[Stored items]
_ _ _ _
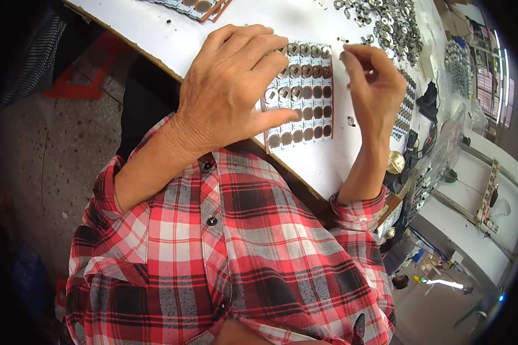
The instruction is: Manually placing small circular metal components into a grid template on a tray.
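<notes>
A panel of small circuit boards [319,126] lies on the white table in front of me, set with rows of round brown discs. Small silvery metal pieces sit on the discs in the far rows and part of the middle row; the near rows show bare discs. My left hand [230,86] rests over the panel's left side, fingers and thumb spread, its thumb touching a disc. It covers part of the panel. Just right of the panel, my right hand [379,86] is raised, thumb and forefinger pinched together. What they hold, if anything, is too small to make out.
A heap of loose metal parts [394,26] spreads over the far right of the table. One small metal part [351,121] lies below my right hand. More panels lie at the far left [197,8] and right [407,103]. Black cables [411,144] lie nearby.
</notes>
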Demonstrator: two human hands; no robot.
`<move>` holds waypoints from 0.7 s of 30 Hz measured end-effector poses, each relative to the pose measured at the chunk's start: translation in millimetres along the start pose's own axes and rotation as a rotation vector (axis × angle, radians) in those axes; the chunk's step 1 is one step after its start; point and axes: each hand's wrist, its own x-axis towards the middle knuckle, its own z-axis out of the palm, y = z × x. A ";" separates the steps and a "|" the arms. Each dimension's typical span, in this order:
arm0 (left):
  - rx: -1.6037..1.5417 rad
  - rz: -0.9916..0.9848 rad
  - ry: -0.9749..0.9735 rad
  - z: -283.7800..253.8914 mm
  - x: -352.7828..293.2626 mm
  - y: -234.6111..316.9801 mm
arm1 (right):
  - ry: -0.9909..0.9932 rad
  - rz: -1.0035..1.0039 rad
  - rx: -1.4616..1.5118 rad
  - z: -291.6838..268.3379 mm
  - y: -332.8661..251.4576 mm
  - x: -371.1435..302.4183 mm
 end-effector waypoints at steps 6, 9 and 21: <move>0.014 0.003 0.014 2.0 0.7 -2.0 | -0.034 -0.146 -0.298 10.1 27.6 28.4; 0.006 0.012 0.024 2.7 1.0 -4.4 | -0.069 -0.186 -0.384 5.4 31.9 36.6; 0.029 0.040 0.015 -3.8 4.3 -3.3 | -0.371 0.314 0.560 -16.2 -7.9 -21.8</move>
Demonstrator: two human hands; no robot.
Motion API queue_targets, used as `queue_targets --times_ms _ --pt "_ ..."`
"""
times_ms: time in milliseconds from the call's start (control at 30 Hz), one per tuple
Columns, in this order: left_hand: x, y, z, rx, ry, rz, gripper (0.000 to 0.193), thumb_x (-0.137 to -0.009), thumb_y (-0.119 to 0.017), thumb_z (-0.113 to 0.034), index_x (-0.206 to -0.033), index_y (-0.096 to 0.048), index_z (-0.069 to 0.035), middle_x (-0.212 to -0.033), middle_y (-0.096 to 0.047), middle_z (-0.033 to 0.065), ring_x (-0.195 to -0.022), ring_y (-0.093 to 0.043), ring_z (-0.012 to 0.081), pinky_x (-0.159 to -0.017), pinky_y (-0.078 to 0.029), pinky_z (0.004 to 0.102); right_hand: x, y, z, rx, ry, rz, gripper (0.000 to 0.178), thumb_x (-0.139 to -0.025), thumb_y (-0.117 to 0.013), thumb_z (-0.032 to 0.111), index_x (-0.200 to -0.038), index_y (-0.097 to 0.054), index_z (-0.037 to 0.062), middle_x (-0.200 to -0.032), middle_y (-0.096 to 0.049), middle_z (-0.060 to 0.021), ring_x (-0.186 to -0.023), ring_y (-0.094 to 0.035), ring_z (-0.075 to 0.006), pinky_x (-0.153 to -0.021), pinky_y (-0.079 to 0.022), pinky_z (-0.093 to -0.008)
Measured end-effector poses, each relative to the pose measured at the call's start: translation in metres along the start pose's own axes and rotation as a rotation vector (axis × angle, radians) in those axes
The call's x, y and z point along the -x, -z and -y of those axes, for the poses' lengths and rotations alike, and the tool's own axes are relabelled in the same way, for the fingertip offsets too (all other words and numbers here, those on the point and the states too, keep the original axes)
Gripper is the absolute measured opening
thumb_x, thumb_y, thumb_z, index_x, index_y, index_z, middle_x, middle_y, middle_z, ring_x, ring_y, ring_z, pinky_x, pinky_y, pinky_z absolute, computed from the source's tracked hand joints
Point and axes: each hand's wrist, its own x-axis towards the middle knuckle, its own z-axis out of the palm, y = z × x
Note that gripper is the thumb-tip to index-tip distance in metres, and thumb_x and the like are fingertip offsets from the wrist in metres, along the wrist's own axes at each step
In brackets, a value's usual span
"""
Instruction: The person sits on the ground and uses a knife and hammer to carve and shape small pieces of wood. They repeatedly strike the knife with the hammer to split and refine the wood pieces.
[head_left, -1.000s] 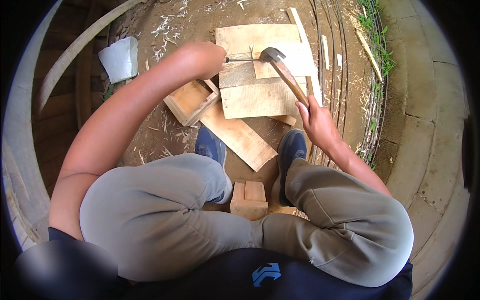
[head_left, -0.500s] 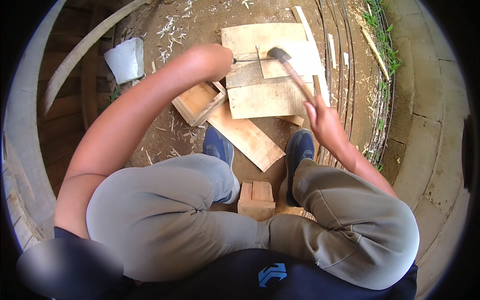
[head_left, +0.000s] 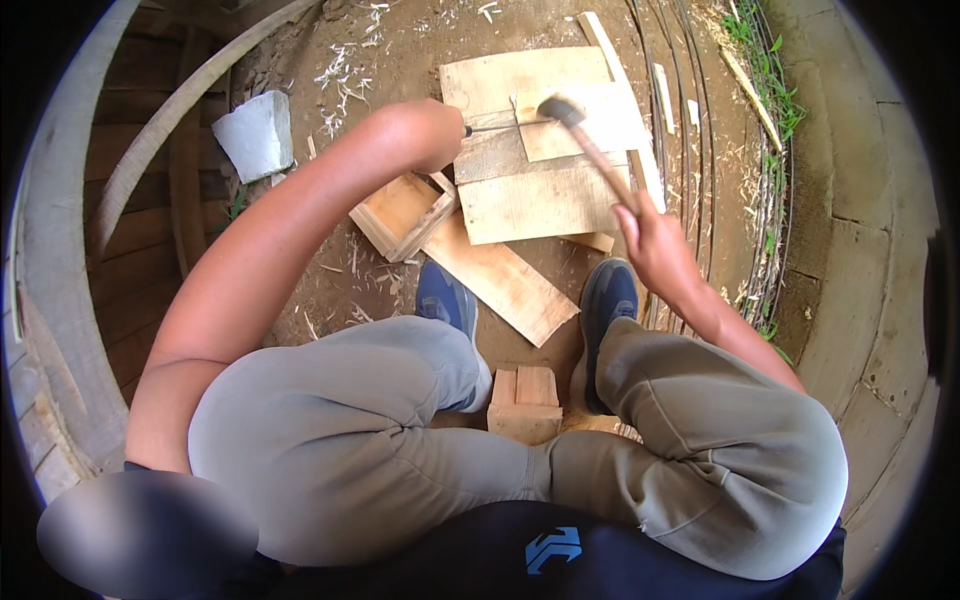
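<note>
Taking the middle of the view as the clock's centre and twelve as straight ahead, the left hand (head_left: pixel 435 130), just before twelve, looks closed on a thin metal tool (head_left: pixel 495 128), though most of its fingers are hidden. The tool points right, across a small thin board (head_left: pixel 545 147) lying on wide boards (head_left: pixel 530 212) at one o'clock. Its far end runs up to the head of a hammer (head_left: pixel 590 150); whether they touch, I cannot tell. The right hand (head_left: pixel 660 250), between two and three, is wrapped round the lower handle. The hands are well apart.

The step in hand looks like hammer work against the tool. The next move seems to call for a steady left grip, the tool lined up and the fingers clear of the head.

The surface is bare brown dirt (head_left: pixel 400 35) with pale shavings (head_left: pixel 345 85) at eleven. From the left, a curved pole (head_left: pixel 150 125) and a whitish stone (head_left: pixel 255 138) sit at ten, an open wooden box (head_left: pixel 375 232) at eleven, a loose plank (head_left: pixel 510 287) near the centre, and a wood block (head_left: pixel 525 420) at five between the shoes (head_left: pixel 607 300). Dark rods (head_left: pixel 688 130) and grass (head_left: pixel 775 100) run along two; grey paving (head_left: pixel 850 270) fills three.
</note>
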Motion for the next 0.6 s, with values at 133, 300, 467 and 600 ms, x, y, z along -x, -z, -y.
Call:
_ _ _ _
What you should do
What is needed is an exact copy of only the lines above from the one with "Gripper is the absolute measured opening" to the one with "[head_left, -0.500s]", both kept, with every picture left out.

Final answer
Gripper is the absolute measured opening
thumb_x, thumb_y, thumb_z, index_x, index_y, index_z, middle_x, middle_y, middle_z, ring_x, ring_y, ring_z, pinky_x, pinky_y, pinky_z absolute, computed from the source's tracked hand joints
Point and axes: each hand's wrist, its own x-axis towards the middle knuckle, its own z-axis out of the palm, y = z × x
Note that gripper is the thumb-tip to index-tip distance in metres, and thumb_x and the like are fingertip offsets from the wrist in metres, along the wrist's own axes at each step
In brackets, a value's usual span
"""
Instruction: The person sits on the ground and uses a knife and hammer to carve and shape small pieces of wood. They repeatedly strike the knife with the hammer to split and refine the wood pieces.
[head_left, -1.000s] 
[head_left, -0.500s] 

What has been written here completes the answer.